L’Arcivescovo ha incontrato la stampa in occasione della Santa Pasqua.

L’Arcivescovo di Siracusa, mons. Francesco Lomanto, ha incontrato i giornalisti e gli operatori della comunicazione   per condividere una riflessione sulla Pasqua e per  il consueto scambio di auguri.

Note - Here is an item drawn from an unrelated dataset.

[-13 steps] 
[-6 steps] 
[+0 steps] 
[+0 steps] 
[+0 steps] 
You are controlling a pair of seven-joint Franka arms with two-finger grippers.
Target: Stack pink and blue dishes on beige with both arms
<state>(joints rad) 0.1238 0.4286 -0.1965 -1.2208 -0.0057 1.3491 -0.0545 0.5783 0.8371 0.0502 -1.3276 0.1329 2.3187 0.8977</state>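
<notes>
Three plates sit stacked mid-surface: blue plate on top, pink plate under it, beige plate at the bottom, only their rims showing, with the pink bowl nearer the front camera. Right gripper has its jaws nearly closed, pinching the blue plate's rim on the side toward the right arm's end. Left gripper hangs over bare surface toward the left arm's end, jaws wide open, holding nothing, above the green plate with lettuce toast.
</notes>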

Le parole del presule sono state dense di significato, partendo dalla necessità di operare per la pace. Questi i passi salienti del suo discorso: “La Pasqua, che è dono di Dio per il nostro cammino di fede, deve avere un riflesso nella nostra vita concreta. Perché dalla Pasqua liturgica bisogna vivere la Pasqua esistenziale, la Pasqua della nostra vita, del nostro incontro con gli altri.  Portare la luce della Pasqua nelle relazioni che costruiamo ogni giorno, nei luoghi che abitiamo, nelle comunità, nelle persone che incontriamo. Calare nell’esistenza il senso profondo della Pasqua significa portare quel seme di speranza che riguarda il mistero della vita”.

L’arcivescovo, ha sottolineato come in diverse parti del mondo ci sono conflitti e guerre, e oltre alla preghiera ognuno di noi deve impegnarsi a costruire la pace: “Anche se siamo in un oceano di guerra, una goccia di pace fa sempre bene. Anche se siamo nel buio più fitto della storia, un barlume di luce spezza sempre le tenebre. Ma dentro di noi deve albergare quella luce, quella speranza che dopo i giorni della croce vengono sempre quelli della risurrezione. Dobbiamo costruire innanzitutto un mondo reale. Un mondo di pace che ci veda tutti uniti. Un mondo concreto, visibile. Un mondo in cui è presente la realtà virtuale, l’intelligenza artificiale, la tecnologia, nuovi strumenti che devono servire per nobilitare l’uomo. Ma tutto questo non può annullare il cuore umano, la mente umana, la personalità. È necessario ridare un cuore all’umanità. Un cuore che sia il centro non solo della persona, ma che possa esprimere il senso vero della comunione con gli altri“.

E ai giornalisti ha raccomandato di comunicare   i valori del Vangelo, la gioia del Vangelo, i valori della vita, l’etica del buon costume, perché se tutti costruiamo il bene, alla fine il bene si assomma ed è per tutti. E viviamo così la Pasqua del Signore Gesù, impegnandoci su tutto, perché a voi è demandato un compito fondamentale: quello di trasmettere non solo i valori del Vangelo, ma della vita, per sostenere, aiutare l’uomo, le persone, le famiglie, l’umanità di oggi a rendersi consapevole della propria dignità e di costruire un avvenire sempre più umano e più giusto che da felicità a tutti”.

All’incontro erano presenti, tra gli altri,  il segretario provinciale di Assostampa Siracusa, Prospero Dente, e il tesoriere dell’Ordine dei giornalisti di Sicilia, e segretario nazionale UCSI Salvatore Di Salvo.  Dente  ha ringraziato mons. Lomanto ”per l’incoraggiamento a trasmettere speranza nella società. E’ un’iniezione di fiducia per andare avanti” Ha ricordato, inoltre,  papa Francesco in riferimento all’intelligenza artificiale: l’importante è non diventare cibo per gli algoritmi. Di Salvo ha citato il messaggio di papa Francesco del 2014 “quando dice che non bisogna costruire una rete di fili ma una rete umana. Noi siamo qui raccontiamo. A volte la guerra l’abbiamo nelle nostre città. Ci sono dei muri e noi dobbiamo avere la capacità di scovare le storie dimenticate. Che non hanno la possibilità di venire alla ribalta e allora dobbiamo narrare le periferie con un occhio di riguardo e non c’è intelligenza artificiale che lo può fare”. In conclusione dell’incontro,  il presidente provinciale dell’UCSI di Siracusa, Alberto Lo Passo, ha comunicato che quest’anno la donazione del   è stata destinata alla parrocchia Sacra Famiglia di Siracusa.